* [Exercise description]: Everything in the listing below must be set down again exactly.

━━ Dataset section

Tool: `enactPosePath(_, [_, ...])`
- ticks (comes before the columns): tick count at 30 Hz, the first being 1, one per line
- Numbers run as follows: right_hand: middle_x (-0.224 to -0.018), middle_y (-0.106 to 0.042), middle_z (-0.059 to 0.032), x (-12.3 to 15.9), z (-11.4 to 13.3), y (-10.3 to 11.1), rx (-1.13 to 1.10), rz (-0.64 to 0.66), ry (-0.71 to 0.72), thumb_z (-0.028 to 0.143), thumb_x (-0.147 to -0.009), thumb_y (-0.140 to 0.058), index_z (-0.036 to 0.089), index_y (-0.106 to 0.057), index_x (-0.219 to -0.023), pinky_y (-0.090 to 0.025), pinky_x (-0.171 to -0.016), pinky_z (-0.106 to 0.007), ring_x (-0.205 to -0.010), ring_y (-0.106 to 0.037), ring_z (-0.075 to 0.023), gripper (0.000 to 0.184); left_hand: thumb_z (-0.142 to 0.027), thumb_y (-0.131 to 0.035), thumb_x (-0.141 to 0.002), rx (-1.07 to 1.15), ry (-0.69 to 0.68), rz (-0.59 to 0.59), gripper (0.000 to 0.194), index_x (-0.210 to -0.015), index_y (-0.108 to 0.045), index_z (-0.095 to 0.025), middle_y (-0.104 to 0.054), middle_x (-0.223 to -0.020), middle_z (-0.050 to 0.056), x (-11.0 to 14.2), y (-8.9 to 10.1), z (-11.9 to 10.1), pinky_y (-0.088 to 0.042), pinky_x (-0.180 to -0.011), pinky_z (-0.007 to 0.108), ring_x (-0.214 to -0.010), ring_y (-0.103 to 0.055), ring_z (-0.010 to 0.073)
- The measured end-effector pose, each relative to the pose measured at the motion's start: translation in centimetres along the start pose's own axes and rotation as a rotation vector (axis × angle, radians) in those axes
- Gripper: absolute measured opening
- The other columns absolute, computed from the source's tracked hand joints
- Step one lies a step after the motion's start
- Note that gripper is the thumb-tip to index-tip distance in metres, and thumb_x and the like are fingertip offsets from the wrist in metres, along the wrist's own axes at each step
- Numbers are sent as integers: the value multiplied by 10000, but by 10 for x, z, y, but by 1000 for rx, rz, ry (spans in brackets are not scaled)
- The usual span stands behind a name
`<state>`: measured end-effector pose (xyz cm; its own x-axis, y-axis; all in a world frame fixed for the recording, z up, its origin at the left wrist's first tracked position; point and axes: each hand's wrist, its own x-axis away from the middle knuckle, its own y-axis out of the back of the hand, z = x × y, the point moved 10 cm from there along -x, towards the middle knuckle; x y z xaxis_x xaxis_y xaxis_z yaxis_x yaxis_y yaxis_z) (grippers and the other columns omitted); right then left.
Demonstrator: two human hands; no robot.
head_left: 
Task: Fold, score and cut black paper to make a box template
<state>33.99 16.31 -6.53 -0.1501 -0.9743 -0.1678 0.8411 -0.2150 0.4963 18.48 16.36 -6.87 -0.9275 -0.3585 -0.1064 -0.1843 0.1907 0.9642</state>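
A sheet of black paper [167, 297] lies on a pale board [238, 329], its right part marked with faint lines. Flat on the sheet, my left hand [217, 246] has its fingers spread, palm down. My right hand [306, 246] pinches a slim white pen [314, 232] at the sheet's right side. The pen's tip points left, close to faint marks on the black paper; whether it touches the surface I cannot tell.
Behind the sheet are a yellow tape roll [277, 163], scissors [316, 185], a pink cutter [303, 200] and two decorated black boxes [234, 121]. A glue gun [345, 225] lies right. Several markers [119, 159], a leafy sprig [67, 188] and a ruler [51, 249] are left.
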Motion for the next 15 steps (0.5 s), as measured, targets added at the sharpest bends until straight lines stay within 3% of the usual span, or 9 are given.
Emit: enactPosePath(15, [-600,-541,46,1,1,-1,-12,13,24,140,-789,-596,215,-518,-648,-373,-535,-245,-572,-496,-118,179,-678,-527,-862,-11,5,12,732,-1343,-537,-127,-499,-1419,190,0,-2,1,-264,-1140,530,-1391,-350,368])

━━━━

* [Answer for this exercise]:
Tool: `enactPosePath(_, [_, ...])`
- ticks (comes before the columns): tick count at 30 Hz, the first being 1, one per line
- Numbers run as follows: right_hand: middle_x (-0.224 to -0.018), middle_y (-0.106 to 0.042), middle_z (-0.059 to 0.032), x (-12.3 to 15.9), z (-11.4 to 13.3), y (-10.3 to 11.1), rx (-1.13 to 1.10), rz (-0.64 to 0.66), ry (-0.71 to 0.72), thumb_z (-0.028 to 0.143), thumb_x (-0.147 to -0.009), thumb_y (-0.140 to 0.058), index_z (-0.036 to 0.089), index_y (-0.106 to 0.057), index_x (-0.219 to -0.023), pinky_y (-0.090 to 0.025), pinky_x (-0.171 to -0.016), pinky_z (-0.106 to 0.007), ring_x (-0.205 to -0.010), ring_y (-0.106 to 0.037), ring_z (-0.075 to 0.023), gripper (0.000 to 0.184); left_hand: thumb_z (-0.142 to 0.027), thumb_y (-0.131 to 0.035), thumb_x (-0.141 to 0.002), rx (-1.07 to 1.15), ry (-0.69 to 0.68), rz (-0.59 to 0.59), gripper (0.000 to 0.194), index_x (-0.210 to -0.015), index_y (-0.108 to 0.045), index_z (-0.095 to 0.025), middle_y (-0.104 to 0.054), middle_x (-0.223 to -0.020), middle_z (-0.050 to 0.056), x (-11.0 to 14.2), y (-8.9 to 10.1), z (-11.9 to 10.1), pinky_y (-0.088 to 0.042), pinky_x (-0.180 to -0.011), pinky_z (-0.007 to 0.108), ring_x (-0.214 to -0.010), ring_y (-0.103 to 0.055), ring_z (-0.010 to 0.073)
- The measured end-effector pose, each relative to the pose measured at the motion's start: translation in centimetres along the start pose's own axes and rotation as a rotation vector (axis × angle, radians) in those axes
- Gripper: absolute measured opening
- The other columns absolute, computed from the source's tracked hand joints
- Step one lies a step after the motion's start
- Note that gripper is the thumb-tip to index-tip distance in metres, and thumb_x and the like are fingertip offsets from the wrist in metres, along the wrist's own axes at each step
- Numbers are sent as integers: the value multiplied by 10000, but by 10 for x, z, y, but by 1000 for rx, rz, ry (spans in brackets are not scaled)
- The usual span stands behind a name
`<state>`: measured end-effector pose (xyz cm; its own x-axis, y-axis; all in a world frame fixed for the recording, z up, its origin at the left wrist's first tracked position; point and axes: each hand's wrist, its own x-axis away from the middle knuckle, its own y-axis out of the back of the hand, z = x × y, the point moved 10 cm from there along -x, towards the middle knuckle; x y z xaxis_x xaxis_y xaxis_z yaxis_x yaxis_y yaxis_z) (grippers and the other columns omitted); right then left.
Demonstrator: two human hands; no robot.
head_left: 
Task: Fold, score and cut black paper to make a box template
<state>33.99 16.31 -6.53 -0.1501 -0.9743 -0.1678 0.8411 -0.2150 0.4963 18.48 16.36 -6.87 -0.9275 -0.3585 -0.1064 -0.1843 0.1907 0.9642</state>
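A sheet of black paper [167, 297] lies on a pale board [238, 329], its right part marked with faint lines. Flat on the sheet, my left hand [217, 246] has its fingers spread, palm down. My right hand [306, 246] pinches a slim white pen [314, 232] at the sheet's right side. The pen's tip points left, close to faint marks on the black paper; whether it touches the surface I cannot tell.
Behind the sheet are a yellow tape roll [277, 163], scissors [316, 185], a pink cutter [303, 200] and two decorated black boxes [234, 121]. A glue gun [345, 225] lies right. Several markers [119, 159], a leafy sprig [67, 188] and a ruler [51, 249] are left.
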Motion for the next 15 steps (0.5 s), as measured, targets added at the sharpest bends until straight lines stay within 3% of the usual span, or 9 are given.
Emit: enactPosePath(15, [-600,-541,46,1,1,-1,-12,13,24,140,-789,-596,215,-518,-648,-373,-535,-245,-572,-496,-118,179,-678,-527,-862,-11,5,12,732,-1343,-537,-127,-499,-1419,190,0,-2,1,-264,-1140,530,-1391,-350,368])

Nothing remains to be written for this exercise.